When war broke out in Europe and Asia in 1939, the War Department suggested to the National Guard that their 111th Cavalry convert to another branch of service. The age of the horse as a combatant had passed. Thus, the officers and non-commissioned officers of the command jointly selected coast artillery. In 1940, the 111th was re-designated the 200th Coast Artillery Regiment (AA) and the 158th was reorganized as the 104th Anti-Tank battalion. On January 6, 1940, these units, along with the 120th Engineer Regiment, were called to active duty for a one-year training period that became the prelude to some of the earliest combat experienced by American troops in World War II.
New Mexico in the 1940s also began to play a critical role in the emerging relationship between science and the military, which would grow rapidly in the decades to follow. This started with the testing of the variable-timed, radio, proximity-fused artillery shells that would be crucial to protecting the Navy's ships from Kamikazes and to the Army's defense of Bastogne, Belgium in 1944. Airplanes were suspended over the desert mesa near Kirtland between the tallest wooden towers in the world and used for targets.
The importance of the proximity fuze to the successful outcome of the Second World War is best stated by those who witnessed its effectiveness.

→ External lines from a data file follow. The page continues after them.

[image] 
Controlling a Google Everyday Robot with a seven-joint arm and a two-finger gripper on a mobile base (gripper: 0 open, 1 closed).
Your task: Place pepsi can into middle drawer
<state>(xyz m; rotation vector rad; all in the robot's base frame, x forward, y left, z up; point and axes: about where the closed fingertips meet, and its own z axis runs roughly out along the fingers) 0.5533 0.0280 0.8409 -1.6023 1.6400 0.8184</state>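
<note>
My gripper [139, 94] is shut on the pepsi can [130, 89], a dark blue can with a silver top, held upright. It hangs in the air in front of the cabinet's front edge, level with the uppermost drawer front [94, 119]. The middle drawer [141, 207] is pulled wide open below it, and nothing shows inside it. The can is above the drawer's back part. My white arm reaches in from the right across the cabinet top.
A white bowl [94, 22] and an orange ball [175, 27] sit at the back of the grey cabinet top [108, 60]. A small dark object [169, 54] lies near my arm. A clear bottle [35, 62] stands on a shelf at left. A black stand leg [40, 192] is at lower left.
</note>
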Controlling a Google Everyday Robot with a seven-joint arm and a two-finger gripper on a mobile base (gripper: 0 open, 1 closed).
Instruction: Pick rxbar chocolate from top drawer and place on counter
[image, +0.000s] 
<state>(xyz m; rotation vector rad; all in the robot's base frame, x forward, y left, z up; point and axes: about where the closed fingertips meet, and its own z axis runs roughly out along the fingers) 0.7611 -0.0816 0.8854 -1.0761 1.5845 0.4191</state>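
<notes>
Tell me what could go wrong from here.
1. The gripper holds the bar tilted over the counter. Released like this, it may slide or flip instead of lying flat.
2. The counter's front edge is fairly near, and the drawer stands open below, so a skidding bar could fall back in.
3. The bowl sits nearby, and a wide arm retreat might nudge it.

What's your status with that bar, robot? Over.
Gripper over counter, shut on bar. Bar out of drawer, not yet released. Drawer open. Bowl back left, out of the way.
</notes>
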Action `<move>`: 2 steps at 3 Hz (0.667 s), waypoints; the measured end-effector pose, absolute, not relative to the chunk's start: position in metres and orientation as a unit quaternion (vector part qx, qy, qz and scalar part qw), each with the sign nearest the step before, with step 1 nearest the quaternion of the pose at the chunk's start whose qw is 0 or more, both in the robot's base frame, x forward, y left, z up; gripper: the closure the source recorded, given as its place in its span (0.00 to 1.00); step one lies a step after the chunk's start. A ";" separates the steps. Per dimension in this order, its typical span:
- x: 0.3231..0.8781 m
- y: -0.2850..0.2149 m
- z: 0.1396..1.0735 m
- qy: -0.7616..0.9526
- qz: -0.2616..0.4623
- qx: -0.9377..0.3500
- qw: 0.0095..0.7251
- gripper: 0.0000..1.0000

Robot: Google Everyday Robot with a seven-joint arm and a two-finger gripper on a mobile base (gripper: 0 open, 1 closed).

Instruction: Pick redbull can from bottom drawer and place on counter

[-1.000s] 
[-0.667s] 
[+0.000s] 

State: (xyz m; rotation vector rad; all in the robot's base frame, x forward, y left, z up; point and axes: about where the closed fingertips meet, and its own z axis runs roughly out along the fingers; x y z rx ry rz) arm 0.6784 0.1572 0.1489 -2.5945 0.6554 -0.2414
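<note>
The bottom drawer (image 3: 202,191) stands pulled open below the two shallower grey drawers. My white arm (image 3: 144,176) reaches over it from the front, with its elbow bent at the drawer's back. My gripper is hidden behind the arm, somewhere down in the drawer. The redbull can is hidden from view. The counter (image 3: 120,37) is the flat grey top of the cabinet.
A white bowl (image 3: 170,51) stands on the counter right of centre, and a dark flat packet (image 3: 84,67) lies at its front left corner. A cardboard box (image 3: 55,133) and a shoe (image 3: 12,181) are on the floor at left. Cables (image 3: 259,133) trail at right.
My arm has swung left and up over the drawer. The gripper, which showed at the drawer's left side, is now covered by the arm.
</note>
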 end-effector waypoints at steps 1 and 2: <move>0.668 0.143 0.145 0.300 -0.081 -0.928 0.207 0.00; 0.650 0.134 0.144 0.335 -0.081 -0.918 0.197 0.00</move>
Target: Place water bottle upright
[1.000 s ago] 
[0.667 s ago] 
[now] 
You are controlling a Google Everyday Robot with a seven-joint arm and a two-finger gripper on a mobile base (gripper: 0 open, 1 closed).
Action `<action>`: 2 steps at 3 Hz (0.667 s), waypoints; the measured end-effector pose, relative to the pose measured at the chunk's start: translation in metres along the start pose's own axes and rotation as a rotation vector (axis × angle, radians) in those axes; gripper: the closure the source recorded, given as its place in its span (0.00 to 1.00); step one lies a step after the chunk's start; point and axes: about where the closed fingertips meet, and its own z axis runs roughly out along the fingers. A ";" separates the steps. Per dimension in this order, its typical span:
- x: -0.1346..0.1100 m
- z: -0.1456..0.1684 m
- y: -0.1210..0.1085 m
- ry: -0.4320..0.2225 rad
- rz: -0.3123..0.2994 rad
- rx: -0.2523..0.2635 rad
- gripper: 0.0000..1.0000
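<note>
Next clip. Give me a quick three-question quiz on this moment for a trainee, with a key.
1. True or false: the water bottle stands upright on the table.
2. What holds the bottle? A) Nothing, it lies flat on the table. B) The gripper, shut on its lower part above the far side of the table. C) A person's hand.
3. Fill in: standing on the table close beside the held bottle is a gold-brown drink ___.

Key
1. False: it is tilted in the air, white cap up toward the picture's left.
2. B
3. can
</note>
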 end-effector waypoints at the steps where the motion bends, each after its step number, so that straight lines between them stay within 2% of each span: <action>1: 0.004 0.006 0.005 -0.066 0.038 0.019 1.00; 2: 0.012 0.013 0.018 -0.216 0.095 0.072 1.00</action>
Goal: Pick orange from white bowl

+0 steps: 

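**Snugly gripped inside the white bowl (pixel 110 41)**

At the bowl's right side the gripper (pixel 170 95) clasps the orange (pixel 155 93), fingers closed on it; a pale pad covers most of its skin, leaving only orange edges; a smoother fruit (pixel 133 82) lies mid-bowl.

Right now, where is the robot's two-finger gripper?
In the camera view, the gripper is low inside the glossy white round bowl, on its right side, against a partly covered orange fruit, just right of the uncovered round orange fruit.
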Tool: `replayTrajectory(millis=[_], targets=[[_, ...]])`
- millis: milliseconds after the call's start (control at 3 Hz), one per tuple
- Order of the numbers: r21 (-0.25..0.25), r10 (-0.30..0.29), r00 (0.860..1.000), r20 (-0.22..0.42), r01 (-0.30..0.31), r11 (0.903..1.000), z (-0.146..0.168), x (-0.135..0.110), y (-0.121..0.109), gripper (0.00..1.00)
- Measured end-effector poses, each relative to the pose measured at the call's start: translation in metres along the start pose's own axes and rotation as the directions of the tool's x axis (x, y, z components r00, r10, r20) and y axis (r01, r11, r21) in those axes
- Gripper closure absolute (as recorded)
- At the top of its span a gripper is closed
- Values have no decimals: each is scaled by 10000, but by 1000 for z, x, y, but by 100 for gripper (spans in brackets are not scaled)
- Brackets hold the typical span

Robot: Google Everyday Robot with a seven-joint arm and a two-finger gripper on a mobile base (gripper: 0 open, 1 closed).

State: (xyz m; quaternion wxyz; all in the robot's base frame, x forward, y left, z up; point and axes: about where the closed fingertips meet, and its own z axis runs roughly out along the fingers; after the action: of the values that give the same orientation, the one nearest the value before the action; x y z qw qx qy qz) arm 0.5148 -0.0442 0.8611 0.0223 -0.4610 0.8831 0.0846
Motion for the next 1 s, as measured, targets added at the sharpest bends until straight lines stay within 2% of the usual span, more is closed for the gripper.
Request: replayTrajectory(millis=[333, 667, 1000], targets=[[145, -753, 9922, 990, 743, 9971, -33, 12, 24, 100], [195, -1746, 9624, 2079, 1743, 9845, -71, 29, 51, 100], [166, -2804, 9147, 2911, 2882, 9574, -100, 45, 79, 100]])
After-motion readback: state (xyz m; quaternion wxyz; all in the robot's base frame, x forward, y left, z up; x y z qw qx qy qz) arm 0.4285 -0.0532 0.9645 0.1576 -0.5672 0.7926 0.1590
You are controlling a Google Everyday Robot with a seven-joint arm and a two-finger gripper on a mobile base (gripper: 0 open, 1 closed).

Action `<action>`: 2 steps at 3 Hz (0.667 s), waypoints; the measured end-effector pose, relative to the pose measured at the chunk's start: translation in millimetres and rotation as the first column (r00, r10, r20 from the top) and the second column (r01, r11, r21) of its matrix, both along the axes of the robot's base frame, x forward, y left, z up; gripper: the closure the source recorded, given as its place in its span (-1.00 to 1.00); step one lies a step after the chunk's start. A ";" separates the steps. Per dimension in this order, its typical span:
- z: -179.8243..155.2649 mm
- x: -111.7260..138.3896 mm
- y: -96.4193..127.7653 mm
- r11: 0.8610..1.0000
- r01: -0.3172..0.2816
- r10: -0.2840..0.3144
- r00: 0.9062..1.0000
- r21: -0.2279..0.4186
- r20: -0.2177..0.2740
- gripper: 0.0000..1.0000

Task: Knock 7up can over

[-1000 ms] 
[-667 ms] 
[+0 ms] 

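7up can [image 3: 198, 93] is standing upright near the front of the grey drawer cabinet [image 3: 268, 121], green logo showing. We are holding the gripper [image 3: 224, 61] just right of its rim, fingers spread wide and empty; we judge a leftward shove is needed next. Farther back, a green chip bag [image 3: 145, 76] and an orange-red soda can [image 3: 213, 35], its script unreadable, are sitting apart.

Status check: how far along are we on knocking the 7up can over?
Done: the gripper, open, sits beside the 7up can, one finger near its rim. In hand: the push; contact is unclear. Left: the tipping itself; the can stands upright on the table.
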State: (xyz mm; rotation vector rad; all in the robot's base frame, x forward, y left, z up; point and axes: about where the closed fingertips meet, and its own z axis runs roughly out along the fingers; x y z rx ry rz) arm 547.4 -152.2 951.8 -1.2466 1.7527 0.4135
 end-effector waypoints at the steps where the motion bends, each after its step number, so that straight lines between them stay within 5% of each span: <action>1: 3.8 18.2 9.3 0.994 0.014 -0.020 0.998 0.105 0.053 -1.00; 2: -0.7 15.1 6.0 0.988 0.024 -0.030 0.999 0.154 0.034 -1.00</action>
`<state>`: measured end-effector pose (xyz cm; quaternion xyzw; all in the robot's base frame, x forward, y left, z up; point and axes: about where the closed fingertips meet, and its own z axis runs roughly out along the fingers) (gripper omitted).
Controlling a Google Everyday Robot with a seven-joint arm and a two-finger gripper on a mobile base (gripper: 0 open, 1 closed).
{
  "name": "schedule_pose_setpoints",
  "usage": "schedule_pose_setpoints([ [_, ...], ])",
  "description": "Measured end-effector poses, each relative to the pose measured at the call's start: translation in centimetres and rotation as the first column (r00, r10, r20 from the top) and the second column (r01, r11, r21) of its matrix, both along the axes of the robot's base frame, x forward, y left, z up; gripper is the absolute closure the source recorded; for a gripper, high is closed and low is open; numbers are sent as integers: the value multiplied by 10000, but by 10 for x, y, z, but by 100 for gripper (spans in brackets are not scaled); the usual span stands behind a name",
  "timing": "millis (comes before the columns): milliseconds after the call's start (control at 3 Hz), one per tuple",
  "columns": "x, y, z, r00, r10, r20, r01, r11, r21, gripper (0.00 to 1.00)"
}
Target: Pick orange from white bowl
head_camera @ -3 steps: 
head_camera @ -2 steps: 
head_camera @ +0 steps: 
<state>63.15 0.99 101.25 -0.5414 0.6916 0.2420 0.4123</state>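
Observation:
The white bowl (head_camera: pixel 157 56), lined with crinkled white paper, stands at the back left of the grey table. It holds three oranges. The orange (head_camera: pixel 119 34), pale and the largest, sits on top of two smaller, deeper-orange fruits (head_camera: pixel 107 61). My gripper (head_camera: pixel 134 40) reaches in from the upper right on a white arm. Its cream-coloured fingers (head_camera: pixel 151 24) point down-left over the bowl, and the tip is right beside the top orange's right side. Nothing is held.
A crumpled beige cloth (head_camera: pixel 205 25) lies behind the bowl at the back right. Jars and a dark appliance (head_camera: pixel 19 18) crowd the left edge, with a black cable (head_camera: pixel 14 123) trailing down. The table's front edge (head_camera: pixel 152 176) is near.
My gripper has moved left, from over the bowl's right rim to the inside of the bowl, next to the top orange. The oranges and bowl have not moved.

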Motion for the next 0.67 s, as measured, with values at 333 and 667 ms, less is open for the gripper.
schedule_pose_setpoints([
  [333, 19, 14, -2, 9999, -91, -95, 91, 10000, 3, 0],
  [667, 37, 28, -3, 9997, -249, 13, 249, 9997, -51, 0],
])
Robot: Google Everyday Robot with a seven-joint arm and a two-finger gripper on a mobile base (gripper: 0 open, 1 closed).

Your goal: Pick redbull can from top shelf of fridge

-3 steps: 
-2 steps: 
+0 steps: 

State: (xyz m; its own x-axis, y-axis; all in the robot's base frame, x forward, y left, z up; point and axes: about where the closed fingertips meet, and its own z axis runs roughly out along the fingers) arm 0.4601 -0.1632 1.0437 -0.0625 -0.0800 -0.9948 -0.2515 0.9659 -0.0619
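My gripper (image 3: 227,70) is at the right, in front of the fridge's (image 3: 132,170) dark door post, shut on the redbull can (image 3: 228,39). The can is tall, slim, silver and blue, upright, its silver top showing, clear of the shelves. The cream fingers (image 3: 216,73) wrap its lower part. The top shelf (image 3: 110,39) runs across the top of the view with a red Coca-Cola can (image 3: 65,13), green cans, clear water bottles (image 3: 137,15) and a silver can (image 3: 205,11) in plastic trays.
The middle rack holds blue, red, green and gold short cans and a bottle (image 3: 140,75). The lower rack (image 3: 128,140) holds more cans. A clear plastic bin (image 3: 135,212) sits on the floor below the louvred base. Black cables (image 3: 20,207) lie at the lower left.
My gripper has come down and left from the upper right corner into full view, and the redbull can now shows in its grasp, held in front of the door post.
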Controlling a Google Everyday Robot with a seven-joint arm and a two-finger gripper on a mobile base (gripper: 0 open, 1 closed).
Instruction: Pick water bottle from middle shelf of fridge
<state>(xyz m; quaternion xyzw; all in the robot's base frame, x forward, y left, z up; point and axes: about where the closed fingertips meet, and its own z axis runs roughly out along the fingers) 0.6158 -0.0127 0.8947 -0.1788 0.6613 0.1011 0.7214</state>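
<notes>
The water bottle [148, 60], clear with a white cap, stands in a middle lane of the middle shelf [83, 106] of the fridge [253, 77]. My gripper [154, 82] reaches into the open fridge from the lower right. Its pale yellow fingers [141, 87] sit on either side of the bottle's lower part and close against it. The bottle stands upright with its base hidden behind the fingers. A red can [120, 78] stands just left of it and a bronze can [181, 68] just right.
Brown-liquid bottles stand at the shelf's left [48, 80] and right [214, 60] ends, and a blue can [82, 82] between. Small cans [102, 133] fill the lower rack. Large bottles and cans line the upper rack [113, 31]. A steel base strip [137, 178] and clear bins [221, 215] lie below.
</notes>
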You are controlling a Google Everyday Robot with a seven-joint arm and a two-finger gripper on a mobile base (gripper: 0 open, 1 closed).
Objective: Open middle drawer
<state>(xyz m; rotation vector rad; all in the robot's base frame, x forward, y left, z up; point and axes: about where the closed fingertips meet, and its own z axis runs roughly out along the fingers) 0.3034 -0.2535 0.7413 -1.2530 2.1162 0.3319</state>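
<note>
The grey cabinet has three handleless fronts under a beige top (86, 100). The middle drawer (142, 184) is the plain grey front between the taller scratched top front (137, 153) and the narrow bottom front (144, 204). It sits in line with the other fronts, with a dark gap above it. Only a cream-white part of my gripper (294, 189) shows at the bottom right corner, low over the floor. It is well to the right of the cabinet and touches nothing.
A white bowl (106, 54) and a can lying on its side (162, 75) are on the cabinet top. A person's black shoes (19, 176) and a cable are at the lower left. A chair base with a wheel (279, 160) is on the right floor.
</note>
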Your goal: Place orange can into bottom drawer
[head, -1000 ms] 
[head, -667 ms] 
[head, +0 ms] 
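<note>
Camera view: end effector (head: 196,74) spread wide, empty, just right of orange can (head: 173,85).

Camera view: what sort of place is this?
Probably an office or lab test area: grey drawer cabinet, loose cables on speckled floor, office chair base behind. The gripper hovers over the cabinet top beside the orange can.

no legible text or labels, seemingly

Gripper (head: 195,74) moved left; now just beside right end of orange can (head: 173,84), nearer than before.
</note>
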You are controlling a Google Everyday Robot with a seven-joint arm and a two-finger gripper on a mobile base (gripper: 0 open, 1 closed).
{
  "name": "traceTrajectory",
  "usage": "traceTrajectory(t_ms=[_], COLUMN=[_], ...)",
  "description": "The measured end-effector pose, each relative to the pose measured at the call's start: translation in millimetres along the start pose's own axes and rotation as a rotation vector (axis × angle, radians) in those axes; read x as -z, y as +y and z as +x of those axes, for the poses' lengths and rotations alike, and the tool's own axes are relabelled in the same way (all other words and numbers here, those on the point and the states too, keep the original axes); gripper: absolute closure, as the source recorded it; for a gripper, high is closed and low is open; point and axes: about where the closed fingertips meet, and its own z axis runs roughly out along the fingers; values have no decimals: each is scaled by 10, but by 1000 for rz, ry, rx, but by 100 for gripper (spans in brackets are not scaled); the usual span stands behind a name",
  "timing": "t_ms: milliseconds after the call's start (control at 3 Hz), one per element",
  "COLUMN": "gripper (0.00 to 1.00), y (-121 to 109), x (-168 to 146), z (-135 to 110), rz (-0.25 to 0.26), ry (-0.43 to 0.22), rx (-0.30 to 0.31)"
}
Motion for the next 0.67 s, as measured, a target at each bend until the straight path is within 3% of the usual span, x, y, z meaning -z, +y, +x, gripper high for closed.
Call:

James V. Forrestal, Secretary of the Navy said, "The proximity fuze has helped blaze the trail to Japan. Without the protection this ingenious device has given the surface ships of the Fleet, our westward push could not have been so swift and the cost in men and ships would have been immeasurably greater."
Prime Minister, Winston S. Churchill was quoted with "These so-called proximity fuzes, made in the United States. . , proved potent against the small unmanned aircraft (V-1) with which we were assailed in 1944."
And Commanding General of the Third Army, George S. Patton said, "The funny fuze won the Battle of the Bulge for us. I think that when all armies get this shell we will have to devise some new method of warfare."